It's also worth noting that completely out of character, 'A' suffered extreme agitation, frustation and desperation at both the impenetrable wall of "service" and the inability to be heard, treated respectfully and to get a resolution to a service that had become necessary for conducting their business and life.
This isn't a "minor annoyance" or idiosyncratic: there is some very deep human psychology involved.
There's a branch of psychological therapy that relies on our limbic systems' (the cingulate nucleus) response to attaining goals: pre- and post-goal attainment happiness, two very distinct and important phases.
For all humans, striving and overcoming challenges is innate and core to our psychological well-being.
Consistently setting goals and achieving them isn't just "nice", but necessary, for our continued happiness and psychological well-being. Goal Attainment forms the basis of various powerful approaches addressing Depression and other conditions.
Knowingly and uncaringly forcing people into powerlessness and frustration would, in an OH&S workplace setting, be illegal: employers are required in Australia to provide a Safe Workplace. Deliberately causing employees harm, physical, emotional or psychological, is illegal and attracts civil penalties, as well as curative support for those affected.
I'm not sure if current OH&S law can be extended to customers. If so, companies like Telstra which seemingly have a policy and strategy of blocking communications and frustrating customers, would face considerable penalties...
The positive effects of Goal Attainment means the inverse, preventing people from achieving goals, is devastating, more so for high-performing individuals like 'A'. It can be categorised as "cruel and unusual" treatment, especially if intermixed with multiple events setting up false hopes and then dashing them. The human response in this case is even more profound and damaging.
Systemic Failures within Telstra
This whole adventure was unnecessary and presumably preventable: some automatic system failed when a new Cable Modem was ordered and incorrect configuration data uploaded to an operational system, without detection, audit or correction. Who has been charged with finding the root cause?
The final fix, a "manual override", should at worst, have been done the next day by the technician 'R' in Melbourne, prompted by the call from 'A'.
If Telstra's fault resolution system had worked properly, the fault would have been automatically passed to 'R's section as soon as the first technician recorded the Error Code.
- Telstra has no fault escalation procedures, conclusively demonstrated here.
- After any fault has been open/unresolved for two weeks, it should have been escalated to the Head of Operations for the State.
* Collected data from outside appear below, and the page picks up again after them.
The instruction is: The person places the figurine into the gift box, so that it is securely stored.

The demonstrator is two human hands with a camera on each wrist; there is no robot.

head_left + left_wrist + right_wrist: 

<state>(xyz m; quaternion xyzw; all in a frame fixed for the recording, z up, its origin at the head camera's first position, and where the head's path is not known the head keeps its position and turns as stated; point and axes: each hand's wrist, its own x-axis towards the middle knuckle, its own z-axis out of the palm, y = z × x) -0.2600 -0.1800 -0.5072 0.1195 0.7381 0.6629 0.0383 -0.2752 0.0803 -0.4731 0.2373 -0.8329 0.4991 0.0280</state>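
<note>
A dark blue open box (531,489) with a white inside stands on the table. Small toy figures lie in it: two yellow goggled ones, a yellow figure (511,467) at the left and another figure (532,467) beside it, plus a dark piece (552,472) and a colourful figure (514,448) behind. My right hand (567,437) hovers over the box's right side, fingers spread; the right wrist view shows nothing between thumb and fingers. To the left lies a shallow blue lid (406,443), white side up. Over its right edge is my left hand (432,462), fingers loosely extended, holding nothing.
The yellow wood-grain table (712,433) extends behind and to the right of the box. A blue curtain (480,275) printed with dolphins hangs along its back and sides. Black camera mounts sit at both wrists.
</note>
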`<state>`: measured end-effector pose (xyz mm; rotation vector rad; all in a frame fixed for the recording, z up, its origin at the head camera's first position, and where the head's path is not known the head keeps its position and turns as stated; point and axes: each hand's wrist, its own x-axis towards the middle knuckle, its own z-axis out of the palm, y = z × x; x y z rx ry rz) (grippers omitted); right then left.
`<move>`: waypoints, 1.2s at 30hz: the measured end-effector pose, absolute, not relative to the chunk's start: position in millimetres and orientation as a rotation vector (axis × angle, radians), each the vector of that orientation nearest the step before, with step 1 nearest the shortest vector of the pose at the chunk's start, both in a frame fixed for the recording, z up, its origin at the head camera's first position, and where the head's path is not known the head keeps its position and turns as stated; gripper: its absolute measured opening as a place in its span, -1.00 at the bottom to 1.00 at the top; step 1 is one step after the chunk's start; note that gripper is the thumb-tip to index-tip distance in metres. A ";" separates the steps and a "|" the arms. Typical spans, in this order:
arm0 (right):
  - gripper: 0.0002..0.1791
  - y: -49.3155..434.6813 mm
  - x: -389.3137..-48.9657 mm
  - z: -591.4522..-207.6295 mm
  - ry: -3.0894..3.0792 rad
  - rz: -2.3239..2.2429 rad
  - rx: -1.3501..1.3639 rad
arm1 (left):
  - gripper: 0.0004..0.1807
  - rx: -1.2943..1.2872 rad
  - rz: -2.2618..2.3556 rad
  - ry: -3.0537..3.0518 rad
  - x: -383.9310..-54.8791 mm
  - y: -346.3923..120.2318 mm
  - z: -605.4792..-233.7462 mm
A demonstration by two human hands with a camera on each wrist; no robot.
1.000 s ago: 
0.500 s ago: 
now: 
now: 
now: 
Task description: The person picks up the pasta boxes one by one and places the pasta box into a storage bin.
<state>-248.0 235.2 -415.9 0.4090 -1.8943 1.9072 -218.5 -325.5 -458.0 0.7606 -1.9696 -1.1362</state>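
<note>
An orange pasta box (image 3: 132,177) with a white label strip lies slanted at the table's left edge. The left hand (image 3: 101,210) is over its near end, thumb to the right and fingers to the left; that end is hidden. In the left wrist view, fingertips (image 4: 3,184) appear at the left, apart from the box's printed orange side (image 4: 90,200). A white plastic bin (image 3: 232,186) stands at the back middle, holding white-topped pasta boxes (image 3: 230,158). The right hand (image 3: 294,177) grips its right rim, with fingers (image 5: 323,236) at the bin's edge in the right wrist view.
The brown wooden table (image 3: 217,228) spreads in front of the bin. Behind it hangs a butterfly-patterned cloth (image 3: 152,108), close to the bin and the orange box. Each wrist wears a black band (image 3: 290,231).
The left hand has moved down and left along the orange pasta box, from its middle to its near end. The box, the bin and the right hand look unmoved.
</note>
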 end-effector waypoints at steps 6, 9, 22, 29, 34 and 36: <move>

- Any fault that is due to an internal process failure, like this, should be immediately escalated to senior officers with full cross-organisational authority and access to diagnose the root cause and initiate permanent prevention measures.
- Own-goal process faults like these need to be reviewed, tracked and addressed by the CEO and their Senior Management Team.
- They threaten the viability of the whole business and sufficient Responsibility and Authority only comes together at the top of all Silos, the CEO and their team.
- High-value multi-service clients are treated worse than low-value customers: there are demonstrated errors in Service and CRM databases.
- There is a major deficiency within Telstra: nobody is checking and correcting these service records.
- After the "IT Transformation" project, it was known that high-value customers could not be automatically transferred.
- To have stale data in multiple locations (service address, customer contact) says the database is seriously compromised, leading to many costly preventable errors.
- Who is responsible and accountable for Data Quality, and do they have the Authority, will and budget to force records to be corrected?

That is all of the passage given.